Another reason companies 'restructure' is to cut cost. Bell would not have been cheap and Neilson too would have been reasonably well remunerated. There have also been rumours about the financial well-being and sustainability of the team since Renault effectively withdrew at the end of 2009 and Genii took the majority stake. I asked Boullier about that, too.
"My understanding is very clear: there is no issue at all," he said. "But, as we say, there is no smoke without fire. So it's clear there was some stress, let's say, on a couple of processes to be done financially, just because it's always three or four parties getting together and if one of them fails that causes a mess in the loop. That is why there was this rumour. But there is no issue at all and you will not hear these rumours again."
Bell, now at Mercedes, was a straight-talking sort and apparently didn't like the direction he thought things were headed. Ditto Nielsen. It hasn't helped the feelings of bonhomie and good will that Boullier was quoted in an interview in the French L'Equipe newspaper saying that the team lacked effective trackside management and that some of the English were arrogant.
"I don't know if something got a bit lost in translation there," one of the lads said at the weekend, "but, as you can imagine, it went down like a lead balloon..."
I don't want to paint the wrong picture here. There is not widespread discontent with Eric Boullier or anything of that sort. In fact, there is gratitude towards Genii for keeping the doors open, ensuring that people are paid and encouraging the sort of adventurous approach we have seen in the design of this year's car.
Genii's Gerard Lopez is a motor racing enthusiast, which is good, but what venture companies do is buy things, turn them around and flog them on at a profit. F1 though, is an expensive business and there is a concern that enthusiasm for writing the sort of cheques it requires will wane fast if cash is flowing out much quicker than it is coming in. With Group Lotus, the title sponsor, having such grandiose plans in so many spheres, it's fair to say that there is a degree of scepticism in certain corners of the paddock.
Robert Kubica's situation had obviously not helped. Boullier says that Vitaly Petrov has undoubtedly upped his game but, in his words "you cannot buy experience."
Those words will be seen as ironic by men like Bell and Nielsen in view of the amount of experience that appears to be disappearing through Enstone's revolving doors. Talk to some of the guys in the team and they will tell you that in the Flavio Briatore days even Flavio wouldn't claim to have run the place on a daily basis. He left men like Pat, Mike and Bob just to get on with it and the team operated as a very streamlined pyramid.
Today, I'm told, you get interference from people with plenty of company experience but not F1 experience. Sometimes people with strong views on things they don't fully understand. Trivial details that have nothing to do with the car going quicker being revisited five times and even conflicting instructions from someone else in the company tasked with doing the same thing. In short, a blurred process which can make it very difficult to do a proper professional job.
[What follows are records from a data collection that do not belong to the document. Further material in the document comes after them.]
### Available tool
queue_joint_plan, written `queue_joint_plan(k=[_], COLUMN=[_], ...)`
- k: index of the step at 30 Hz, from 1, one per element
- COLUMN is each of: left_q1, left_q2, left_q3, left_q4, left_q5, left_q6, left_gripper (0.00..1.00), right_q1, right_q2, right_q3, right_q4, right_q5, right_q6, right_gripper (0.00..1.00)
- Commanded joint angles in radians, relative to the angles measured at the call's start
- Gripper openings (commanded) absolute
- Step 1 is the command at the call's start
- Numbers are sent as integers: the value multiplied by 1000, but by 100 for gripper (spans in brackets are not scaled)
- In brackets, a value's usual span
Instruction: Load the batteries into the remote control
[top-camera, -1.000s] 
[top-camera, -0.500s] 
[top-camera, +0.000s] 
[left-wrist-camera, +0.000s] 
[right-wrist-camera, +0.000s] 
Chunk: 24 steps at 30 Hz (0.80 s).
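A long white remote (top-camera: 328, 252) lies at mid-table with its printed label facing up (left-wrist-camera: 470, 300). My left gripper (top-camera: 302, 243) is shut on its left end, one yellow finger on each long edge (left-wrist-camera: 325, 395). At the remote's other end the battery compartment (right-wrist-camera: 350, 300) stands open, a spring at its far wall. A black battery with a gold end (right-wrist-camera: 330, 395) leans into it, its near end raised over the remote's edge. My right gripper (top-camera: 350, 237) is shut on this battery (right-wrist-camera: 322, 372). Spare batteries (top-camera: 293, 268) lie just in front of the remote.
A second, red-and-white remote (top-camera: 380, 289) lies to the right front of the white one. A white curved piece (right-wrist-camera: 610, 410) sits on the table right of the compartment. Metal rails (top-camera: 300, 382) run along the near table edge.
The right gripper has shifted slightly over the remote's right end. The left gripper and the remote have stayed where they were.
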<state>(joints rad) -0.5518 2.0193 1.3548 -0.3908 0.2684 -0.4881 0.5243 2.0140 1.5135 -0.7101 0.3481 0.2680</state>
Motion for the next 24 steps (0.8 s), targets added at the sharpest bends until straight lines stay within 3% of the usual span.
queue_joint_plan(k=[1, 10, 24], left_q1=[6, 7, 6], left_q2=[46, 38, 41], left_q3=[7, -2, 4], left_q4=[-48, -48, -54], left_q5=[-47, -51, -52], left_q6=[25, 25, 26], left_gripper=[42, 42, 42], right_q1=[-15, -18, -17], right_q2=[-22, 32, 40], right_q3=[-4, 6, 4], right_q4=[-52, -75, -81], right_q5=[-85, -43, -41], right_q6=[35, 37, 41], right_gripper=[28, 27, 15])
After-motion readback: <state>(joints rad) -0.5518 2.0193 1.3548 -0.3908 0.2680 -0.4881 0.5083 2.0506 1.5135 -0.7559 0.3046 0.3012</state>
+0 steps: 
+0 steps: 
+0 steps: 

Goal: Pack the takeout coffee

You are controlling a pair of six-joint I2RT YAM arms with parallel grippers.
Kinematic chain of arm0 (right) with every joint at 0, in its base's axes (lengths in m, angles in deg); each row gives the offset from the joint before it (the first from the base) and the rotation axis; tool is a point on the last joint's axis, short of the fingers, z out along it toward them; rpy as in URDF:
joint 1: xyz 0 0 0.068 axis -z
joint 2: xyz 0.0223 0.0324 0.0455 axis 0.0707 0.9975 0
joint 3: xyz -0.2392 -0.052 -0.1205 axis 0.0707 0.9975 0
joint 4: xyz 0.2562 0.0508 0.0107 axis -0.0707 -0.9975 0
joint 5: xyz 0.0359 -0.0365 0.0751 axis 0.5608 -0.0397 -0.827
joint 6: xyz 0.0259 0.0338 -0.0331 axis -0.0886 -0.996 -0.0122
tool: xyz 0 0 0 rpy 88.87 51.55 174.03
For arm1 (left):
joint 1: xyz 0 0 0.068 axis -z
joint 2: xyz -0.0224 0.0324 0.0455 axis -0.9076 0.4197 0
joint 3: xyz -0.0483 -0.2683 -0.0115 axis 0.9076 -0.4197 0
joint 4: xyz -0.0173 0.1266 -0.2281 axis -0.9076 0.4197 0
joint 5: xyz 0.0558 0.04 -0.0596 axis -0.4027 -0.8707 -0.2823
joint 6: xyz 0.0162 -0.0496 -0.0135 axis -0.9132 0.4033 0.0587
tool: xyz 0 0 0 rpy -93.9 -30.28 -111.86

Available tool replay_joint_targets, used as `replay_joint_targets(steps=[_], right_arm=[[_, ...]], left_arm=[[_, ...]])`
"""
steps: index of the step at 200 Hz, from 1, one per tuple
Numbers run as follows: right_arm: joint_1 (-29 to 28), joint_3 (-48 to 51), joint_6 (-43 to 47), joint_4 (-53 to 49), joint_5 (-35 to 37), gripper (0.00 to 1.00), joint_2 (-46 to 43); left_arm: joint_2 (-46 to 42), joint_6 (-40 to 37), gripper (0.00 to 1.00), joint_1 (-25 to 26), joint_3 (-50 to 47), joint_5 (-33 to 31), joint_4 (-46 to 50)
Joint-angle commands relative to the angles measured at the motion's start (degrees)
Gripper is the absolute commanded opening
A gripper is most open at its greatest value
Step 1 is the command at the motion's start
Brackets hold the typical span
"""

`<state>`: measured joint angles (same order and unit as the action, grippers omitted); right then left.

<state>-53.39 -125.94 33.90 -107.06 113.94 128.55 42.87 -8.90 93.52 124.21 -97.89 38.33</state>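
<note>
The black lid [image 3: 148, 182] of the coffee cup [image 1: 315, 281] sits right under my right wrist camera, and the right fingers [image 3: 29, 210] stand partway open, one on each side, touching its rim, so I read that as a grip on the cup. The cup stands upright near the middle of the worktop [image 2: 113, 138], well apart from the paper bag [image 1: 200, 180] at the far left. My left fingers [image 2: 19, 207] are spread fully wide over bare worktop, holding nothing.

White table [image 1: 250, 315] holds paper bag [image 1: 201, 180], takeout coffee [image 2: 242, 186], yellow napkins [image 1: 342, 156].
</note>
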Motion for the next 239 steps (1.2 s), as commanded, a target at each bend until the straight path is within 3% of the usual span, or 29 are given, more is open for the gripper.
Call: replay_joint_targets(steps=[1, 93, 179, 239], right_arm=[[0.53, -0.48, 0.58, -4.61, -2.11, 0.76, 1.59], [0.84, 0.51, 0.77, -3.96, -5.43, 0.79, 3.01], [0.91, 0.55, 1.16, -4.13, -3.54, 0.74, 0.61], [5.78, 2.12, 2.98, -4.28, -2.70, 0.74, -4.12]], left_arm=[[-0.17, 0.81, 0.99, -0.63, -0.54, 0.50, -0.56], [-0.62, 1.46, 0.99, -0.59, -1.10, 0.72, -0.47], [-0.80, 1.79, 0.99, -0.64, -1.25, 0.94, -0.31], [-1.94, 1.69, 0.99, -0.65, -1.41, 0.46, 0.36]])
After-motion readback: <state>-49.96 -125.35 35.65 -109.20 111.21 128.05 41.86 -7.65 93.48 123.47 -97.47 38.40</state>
I've got to admit, I've seen that before in F1 and, normally, the bigger the corporate entity, the more it's prevalent.
While nobody is attacking Boullier, who is seen as a good guy, they do find it slightly odd that his first day of work in an F1 paddock was as team principal, even if he had a background elsewhere in the sport.
"He's done okay," one source told me, "but they seem to hold that up as a shining example of why you don't need real experience. The problem is, they don't see the down sides, the times that inexperienced people have to be saved from making errors. That goes unreported."
Times change. Of course they do. It's just that, like Frank Williams, I remember Enstone as a formidable race team and, for the group still there, you'd like to think that we'll see those days again.